So what was that fuss about?

Pleased with its professionally executed hatchet job on what is probably Delhi’s first real public transport endeavour that incorporates the needs of pedestrians and cyclists apart from bus users, the press seems to have forgotten the BRTS – moving on to search for other programmes to torpedo. But what was the BRTS fuss all about? Read on …

“’Experts’ order serial rape of Delhi Roads” screamed a particularly tasteless headline, in a national paper, of an article that claimed that the entire city shall be subjected to “gang-rape by greedy contractors with the benign blessings of rootless experts and supine babus.” In another widely published English newspaper, the editor in chief spoke out fearlessly against the “brutal enforcement of licence-quota raj on our roads”, denouncing what he saw as the “cynical and expensive exercise in enforcing a new kind of ideological socialism.” In another op-ed carried by the same paper, another piece spoke out against the “elitist” nature of the same project. “The masses want to drive,” noted columnist Saubhik Chakravarthy,” So reducing road space for private vehicles is ultimately elitist.” Judging by the vicious vendetta unleashed by the mainstream press, one would assume that the mild-mannered professors of the Indian Institute of Technology, Delhi, had committed a crime against the state, rather than have designed the latest addition to the city’s mass transit system.

“Many trial projects sometimes receive bad press before the benefits become apparent,” explains Professor Geetam Tiwari, from the Transport Related Injury Prevention Programme (TRIPP) at IIT Delhi, “But we never expected a campaign of this nature.” As one of the lead designers of the project, Tiwari herself has been subjected to pointed personal attacks in the press.

The Bus Rapid Transit System (BRTS) was originally considered in 1998, when a study commissioned by the Transport Department of the Greater National Capital Territory of Delhi (GNCTD) recommended dedicated lanes for pedestrians, bicyclists, and buses as a solution for the increasing number of bus accidents in the national capital. The proposal was then studied and revised at various transport conferences over the years until Delhi’s successful commonwealth bid provided the much needed impetus to translate it into a functioning pilot project. After nearly 18 months of construction, the first BRT corridor was unveiled in April 2008 under intense media scrutiny.

Broadly speaking, the BRTS is based on the empirically established principle that the differing relative speeds of mixed-mode traffic is a significant cause of road congestion and accidents. Simply put, the differing speeds and stopping frequencies of buses, bicycles, cars and motorcycles leads to bottlenecks and traffic chaos. The BRTS seeks to widen existing roads and divided them into four physically divided sections: reserving the two left-most lanes for pedestrians and bicyclists, the middle lanes for cars, motorcycles and auto-rickshaws, and the central corridor for buses, ambulances, fire engines and emergency services.
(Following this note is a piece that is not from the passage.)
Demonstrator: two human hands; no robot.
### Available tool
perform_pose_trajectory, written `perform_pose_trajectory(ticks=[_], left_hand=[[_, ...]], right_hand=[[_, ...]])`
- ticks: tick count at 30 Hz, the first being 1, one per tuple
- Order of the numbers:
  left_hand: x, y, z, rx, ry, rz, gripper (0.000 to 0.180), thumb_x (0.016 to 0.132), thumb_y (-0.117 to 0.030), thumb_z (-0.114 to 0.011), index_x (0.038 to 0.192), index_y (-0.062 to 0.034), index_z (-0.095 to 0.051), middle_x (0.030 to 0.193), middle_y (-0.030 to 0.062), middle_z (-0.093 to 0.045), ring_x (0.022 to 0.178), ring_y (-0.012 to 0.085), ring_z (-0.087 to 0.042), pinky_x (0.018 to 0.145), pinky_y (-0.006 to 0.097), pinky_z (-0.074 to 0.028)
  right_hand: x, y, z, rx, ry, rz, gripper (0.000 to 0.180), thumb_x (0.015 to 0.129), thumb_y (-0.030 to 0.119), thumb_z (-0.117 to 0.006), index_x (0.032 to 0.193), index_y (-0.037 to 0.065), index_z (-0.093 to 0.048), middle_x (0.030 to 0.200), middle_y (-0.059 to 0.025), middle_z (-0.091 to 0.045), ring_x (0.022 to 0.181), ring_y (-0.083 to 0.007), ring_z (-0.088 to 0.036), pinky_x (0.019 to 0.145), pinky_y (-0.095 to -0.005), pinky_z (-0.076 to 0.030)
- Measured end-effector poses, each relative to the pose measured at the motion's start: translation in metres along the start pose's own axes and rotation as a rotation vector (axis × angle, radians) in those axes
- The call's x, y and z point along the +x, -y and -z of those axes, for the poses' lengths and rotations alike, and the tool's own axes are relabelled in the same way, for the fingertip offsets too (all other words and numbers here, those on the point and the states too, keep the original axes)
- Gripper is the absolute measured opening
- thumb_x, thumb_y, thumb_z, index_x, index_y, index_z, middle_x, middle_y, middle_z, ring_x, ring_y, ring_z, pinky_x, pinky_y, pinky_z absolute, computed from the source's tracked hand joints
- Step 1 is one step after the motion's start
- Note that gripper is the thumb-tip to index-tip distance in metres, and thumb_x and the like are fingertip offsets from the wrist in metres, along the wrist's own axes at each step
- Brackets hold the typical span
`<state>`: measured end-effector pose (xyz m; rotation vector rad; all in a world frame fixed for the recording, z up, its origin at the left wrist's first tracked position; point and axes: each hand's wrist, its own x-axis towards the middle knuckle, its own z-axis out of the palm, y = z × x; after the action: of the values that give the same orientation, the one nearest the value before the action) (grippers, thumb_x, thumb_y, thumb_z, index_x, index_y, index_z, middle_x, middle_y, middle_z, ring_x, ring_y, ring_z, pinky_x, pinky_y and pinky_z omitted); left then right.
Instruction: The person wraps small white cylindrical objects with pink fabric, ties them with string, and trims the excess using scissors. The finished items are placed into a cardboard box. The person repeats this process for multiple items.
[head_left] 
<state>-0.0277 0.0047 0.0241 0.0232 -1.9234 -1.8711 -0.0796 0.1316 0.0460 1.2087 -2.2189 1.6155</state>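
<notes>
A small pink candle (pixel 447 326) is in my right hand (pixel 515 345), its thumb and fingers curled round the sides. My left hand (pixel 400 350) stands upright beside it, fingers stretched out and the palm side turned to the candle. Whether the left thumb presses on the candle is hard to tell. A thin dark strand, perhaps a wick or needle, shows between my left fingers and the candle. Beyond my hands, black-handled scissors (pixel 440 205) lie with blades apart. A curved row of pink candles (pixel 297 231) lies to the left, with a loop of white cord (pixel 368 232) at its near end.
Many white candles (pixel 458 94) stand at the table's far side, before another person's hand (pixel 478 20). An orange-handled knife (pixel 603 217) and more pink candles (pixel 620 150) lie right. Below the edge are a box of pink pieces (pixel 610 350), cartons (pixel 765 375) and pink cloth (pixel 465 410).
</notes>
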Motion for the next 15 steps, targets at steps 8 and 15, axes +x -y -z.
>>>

Thus, each lane is reserved for traffic with similar speeds, resulting in a more streamlined flow for all traffic. It is, in theory, a remarkably simple concept, but in practice requires a radical transformation of traffic behaviour. “Shifting buses from the extreme left to the extreme right is a large shift,” admits Tiwari, “but once the system settles down, traffic flow shall improve.” However, the absence of any public communications in the run up to the trail period meant that an unprepared public crowded every possible lane – resulting in what some called “orchestrated chaos”, a middle class outcry against “victimisation of car drivers”, and a media campaign to scrap the project all together. The Delhi Government for its part showed commendable political courage in backing the project in an election year and urged commuters to reserve their judgment until the kinks in the signalling, and signage were ironed out. By then however, the papers were already bemoaning the “ideologically motivated” project with headlines like “Buses hog space, cars squeezed out”, that highlighted the “plight” of car owners.
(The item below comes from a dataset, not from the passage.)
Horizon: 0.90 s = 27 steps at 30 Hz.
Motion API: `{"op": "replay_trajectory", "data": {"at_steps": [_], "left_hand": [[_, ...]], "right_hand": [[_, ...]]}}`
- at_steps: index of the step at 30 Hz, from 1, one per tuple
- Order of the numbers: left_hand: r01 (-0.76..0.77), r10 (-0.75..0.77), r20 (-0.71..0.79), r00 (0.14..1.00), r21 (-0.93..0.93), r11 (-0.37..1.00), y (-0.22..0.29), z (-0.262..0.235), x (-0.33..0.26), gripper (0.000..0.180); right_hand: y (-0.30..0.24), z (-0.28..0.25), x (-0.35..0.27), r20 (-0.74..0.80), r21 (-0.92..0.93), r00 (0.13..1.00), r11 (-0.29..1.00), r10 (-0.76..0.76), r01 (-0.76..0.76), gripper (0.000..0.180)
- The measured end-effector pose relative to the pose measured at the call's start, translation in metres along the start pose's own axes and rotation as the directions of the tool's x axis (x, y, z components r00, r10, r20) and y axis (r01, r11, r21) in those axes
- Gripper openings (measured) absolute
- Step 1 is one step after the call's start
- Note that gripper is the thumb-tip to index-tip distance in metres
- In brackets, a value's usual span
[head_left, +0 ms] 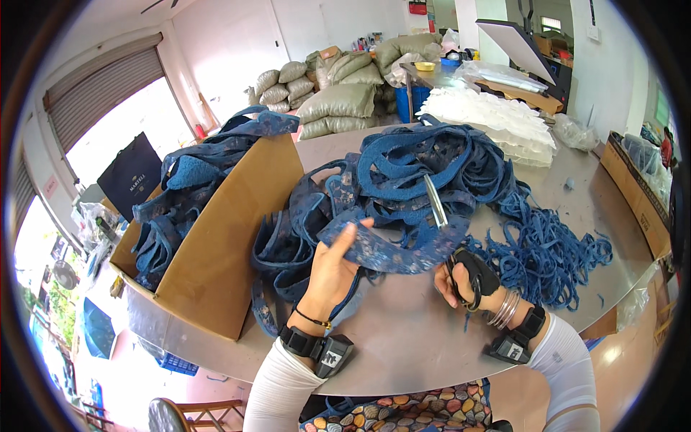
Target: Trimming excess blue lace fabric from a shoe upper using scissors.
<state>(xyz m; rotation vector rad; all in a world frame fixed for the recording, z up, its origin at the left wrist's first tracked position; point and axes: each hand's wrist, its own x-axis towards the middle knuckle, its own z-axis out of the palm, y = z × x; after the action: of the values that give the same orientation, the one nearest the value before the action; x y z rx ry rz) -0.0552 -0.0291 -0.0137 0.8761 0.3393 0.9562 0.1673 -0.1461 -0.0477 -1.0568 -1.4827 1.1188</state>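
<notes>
My left hand pinches one end of a curved blue strip of fabric with a floral print. My right hand, partly covered in black, is closed round the dark handles of a pair of scissors. The metal blades point up and away from me, at the strip's right part; how far they are apart I cannot make out. Just beyond both hands lies a heap of looped blue fabric strips. Thin blue trimmings are piled to the right of my right hand.
On the left stands a cardboard box filled with more blue strips. White layered pieces are stacked at the back of the metal table. A long carton borders the right edge. Full sacks are piled behind the table.
</notes>
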Motion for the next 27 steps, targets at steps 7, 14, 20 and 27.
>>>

At the time of print, sustained media pressure had forced the Delhi Chief Secretary Rakesh Mehta to offer a compromise solution, stalling the expansion of the project pursuant to further studies of alternative models. While the fate of project is uncertain, the hysterical response of certain sections of the project’s opponents appears to be the latest attempt of an elitist media to impose a gentrified, car-centric, upper- middle-class vision of a global metropolis on a city comprised primarily of working class inhabitants.

Broadly speaking, the opposition to the BRTS is on the grounds that the system increases congestion and commuter inconvenience and reduces road safety- making it a complete failure as a mode of transport. However, a perusal of reports accessed by Frontline suggests that the mainstream press might not be telling its readers the truth.

Few newspapers have taken the trouble of revealing that buses account for 62 per cent of commuters along the BRT stretch; bicyclists make up another 18 per cent and cars, motorcyclists and auto-rickshaws account for only 20 per cent of commuters. By providing reserved lanes for buses and bicyclists, the BRTS benefits 80 per cent of commuters. Further, a Travel Time study commissioned by the Delhi integrated Multi-Modal transit System, a Special Purpose Vehicle established to oversee Delhi’s transport, suggests that the BRTS does not add to congestion, and in some cases might reduce it.

At peak traffic hours, between 5 PM and 8 PM, average traffic speeds of car traffic along the BRTS Corridors range between 8 and 35 km/hr. In comparison, traffic speeds along August Kranti Marg – a parallel road with no traffic segregation – range between 8 and 15 km/hr. Average Speeds during peak hours along the “signal free” Ring Road – that boasts of 37 new flyovers in the last 8 years – are a lowly 6 to 7 km/hr. Thus, if seen objectively, car speeds along the BRTS are comparable to those anywhere in the city. The advantage of the BRTS is that bus speeds along its dedicated bus corridors are between 20 and 25km/hr at all times. What this implies is that 62 per cent of commuters along the BRTS are travelling significantly faster than anywhere else in the city, at no cost to car drivers. However, the sight of buses whizzing by, while cars stay stuck in traffic seems to disturb the middle class press no end. The second line of attack on the BRTS has been to label it a “killer corridor” after four fatal road accidents in the 18 months of its construction, despite the fact that, as per police statements, at least one accident was caused when a sleep-deprived motorcyclist rode into a road divider while under the influence of alcohol.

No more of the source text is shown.